Au Canada, l’espérance de vie est très élevée, mais qu’en est-il des conditions dans lesquelles nous vivons durant toutes ces années? Le constat des chercheurs en santé qui se sont penchés sur cette question au cours des dernières décennies est, selon le Dr Martin Juneau, très éclairant.
Les études menées aux quatre coins de la planète ont permis de démontrer que l’espérance de vie en santé passe principalement par les bonnes habitudes de vie, où l’alimentation est à l’honneur. Les risques diététiques, c’est-à-dire la mauvaise alimentation, sont en effet les principales causes de mortalité au Canada et aux États-Unis, où ils fauchent encore plus de vies que le tabagisme.
C’est au cours des années 1950 que l’épidémiologiste Ancel Keys jette les bases de ce qui deviendra le régime méditerranéen, alors qu’il constate que les accidents cardiovasculaires touchent davantage les Napolitains fortunés, qui ont une alimentation plus riche en viande que les classes populaires. Après avoir observé le même phénomène à Madrid, il mène une étude dans sept pays dans le cadre de laquelle il analyse l’incidence de l’alimentation sur l’espérance de vie et la santé cardiovasculaire.
« Dans ses recherches, il constate que l’alimentation des Crétois et celle des Finlandais comprennent le même pourcentage de matières grasses, qui est assez important (40 %). Or, le taux de mortalité cardiaque est très élevé en Finlande, tandis qu’il est très faible en Crète. Pourquoi? Parce que les matières grasses consommées par les Crétois sont principalement de source végétale (huile d’olive, noix, avocats), tandis que ceux privilégiés par les Finlandais sont d’origine animale (crème, beurre, fromages, charcuteries). »
Tous les gras ne se valent pas : le type de matières grasses que l’on mange a des effets plus importants sur notre santé que la quantité totale de matières grasses consommée au fil du temps. Le Guide alimentaire canadien fournit de l’information intéressante sur les sources de bons gras favorisant la santé cardiovasculaire.
« Cinq ans seulement après avoir adopté le régime méditerranéen, on observe une réduction du risque cardiovasculaire de l’ordre de 35 % », un résultat qui, selon le Dr Martin Juneau, est considérable. La diminution du risque de cancer du sein, l’amélioration de la mémoire et de la cognition ainsi que le recul de la maladie coronarienne figurent également parmi les nombreux bienfaits de cette pratique alimentaire.
Maladies chroniques, cancers et maladies cardiovasculaires : la liste de problèmes de santé sur lesquels l’alimentation végétale peut agir est longue. « On a longtemps véhiculé l’idée que les protéines à base de plantes ne sont pas complètes, qu’elles peuvent occasionner des carences… c’est tout à fait faux.
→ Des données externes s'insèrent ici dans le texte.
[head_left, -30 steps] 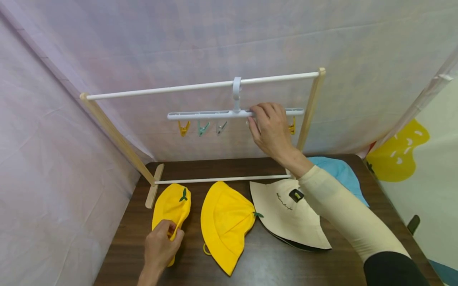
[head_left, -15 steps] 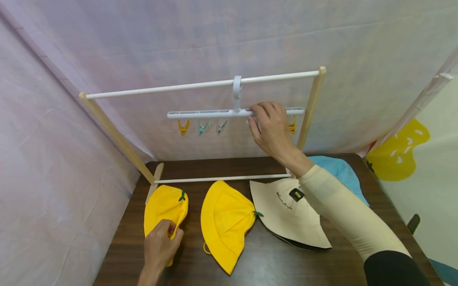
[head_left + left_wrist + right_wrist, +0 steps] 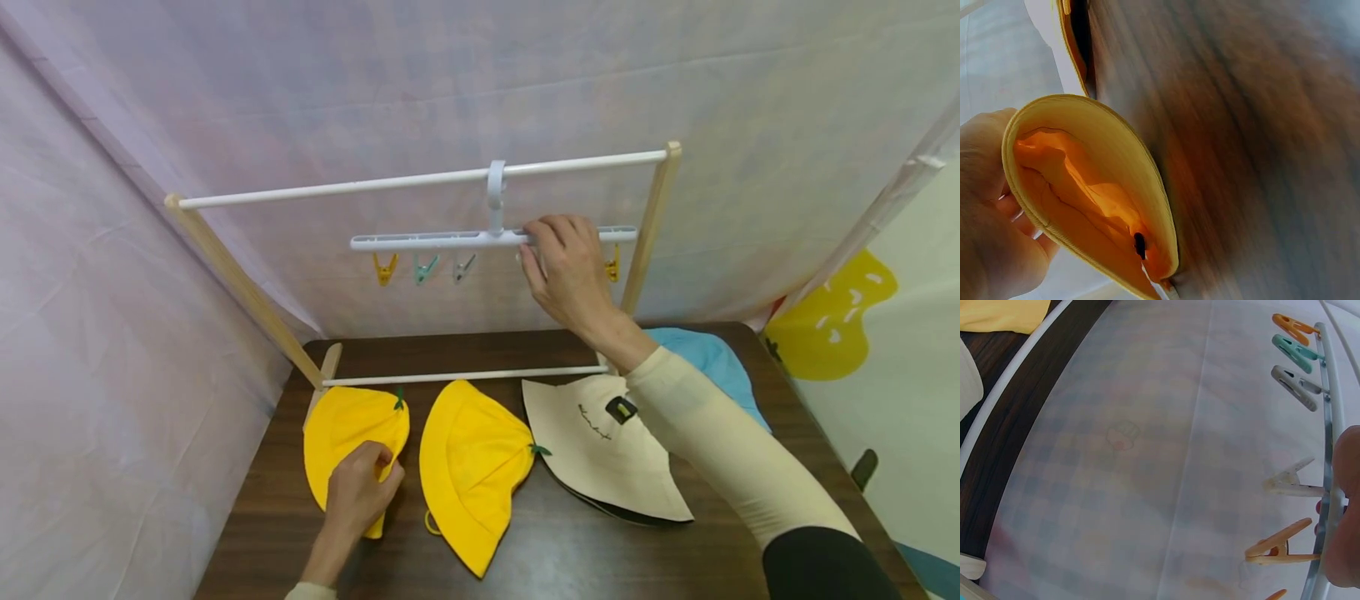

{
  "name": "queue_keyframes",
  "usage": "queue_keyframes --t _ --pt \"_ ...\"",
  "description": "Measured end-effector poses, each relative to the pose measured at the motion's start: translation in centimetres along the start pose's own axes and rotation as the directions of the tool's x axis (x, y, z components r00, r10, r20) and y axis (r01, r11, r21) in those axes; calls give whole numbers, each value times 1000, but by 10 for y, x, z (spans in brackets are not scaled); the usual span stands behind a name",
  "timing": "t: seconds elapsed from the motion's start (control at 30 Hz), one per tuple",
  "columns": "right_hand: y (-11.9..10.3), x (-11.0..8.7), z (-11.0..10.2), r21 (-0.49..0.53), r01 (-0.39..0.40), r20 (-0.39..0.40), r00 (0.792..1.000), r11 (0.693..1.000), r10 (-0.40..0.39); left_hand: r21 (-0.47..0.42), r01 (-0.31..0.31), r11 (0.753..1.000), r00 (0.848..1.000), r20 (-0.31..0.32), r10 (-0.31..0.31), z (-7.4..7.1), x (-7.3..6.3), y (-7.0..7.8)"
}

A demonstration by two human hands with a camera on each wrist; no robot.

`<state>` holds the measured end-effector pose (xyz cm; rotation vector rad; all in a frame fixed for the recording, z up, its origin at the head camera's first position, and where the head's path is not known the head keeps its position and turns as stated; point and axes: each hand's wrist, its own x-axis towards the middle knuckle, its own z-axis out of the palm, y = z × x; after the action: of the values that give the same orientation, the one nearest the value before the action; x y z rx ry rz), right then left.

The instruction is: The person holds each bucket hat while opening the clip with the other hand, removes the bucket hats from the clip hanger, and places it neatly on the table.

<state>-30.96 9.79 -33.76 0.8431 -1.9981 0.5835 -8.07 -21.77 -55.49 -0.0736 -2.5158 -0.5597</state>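
My left hand pinches the brim of a yellow bucket hat with a green sprout at its crown, over the left of the table. In the left wrist view the hat's inside faces the camera, with a small dark spot in it. My right hand grips the right half of a white clip hanger, its fingers curled over the bar. Under the bar hang an orange clip, a green clip and a grey clip. Nearer the right hand are a white clip and a pale orange clip.
The hanger's hook sits on the top rod of a wooden-sided rack. On the dark table lie a second yellow hat, a beige hat and a blue hat, partly behind the right arm.
My left hand has shifted slightly right and away from me with the yellow hat, whose near end has lifted and whose crown has turned rightward. The right hand stays in place on the hanger.
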Motion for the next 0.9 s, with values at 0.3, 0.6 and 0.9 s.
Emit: queue_keyframes --t 0.3,0.6,0.9 --pt "-2 0 -2 -15 12 -3 1000 1000 -12 -26 77 997 989 132 -73 4 4 0" --pt "2 -2 -4 6 29 -20 999 1000 -29 -28 33 999 992 124 -29 5 10 4" --pt "11 -9 -7 31 80 -17 997 996 -80 -82 -45 996 997 53 49 4 24 13"
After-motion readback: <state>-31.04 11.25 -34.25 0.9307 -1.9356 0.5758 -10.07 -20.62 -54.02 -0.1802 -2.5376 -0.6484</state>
Même son de cloche en ce qui concerne le soya et le tofu : les risques pour la santé des femmes qui sont associés aux phyto-estrogènes dans ces aliments ne sont pas avérés. Au contraire, les phyto-estrogènes préviennent même l’occurrence et la récurrence du cancer du sein. »
Le chercheur Dean Ornish, qui a consacré sa carrière à l’étude de l’incidence des habitudes de vie sur la progression des maladies coronariennes, a constaté les effets spectaculaires de la consommation de végétaux sur l’obstruction artérielle. Après 12 mois de diète végétalienne, combinée à une pratique modérée d’activité physique et de gestion du stress, le blocage des artères coronaires diminue et la maladie régresse. Les résultats sont encore meilleurs après cinq ans.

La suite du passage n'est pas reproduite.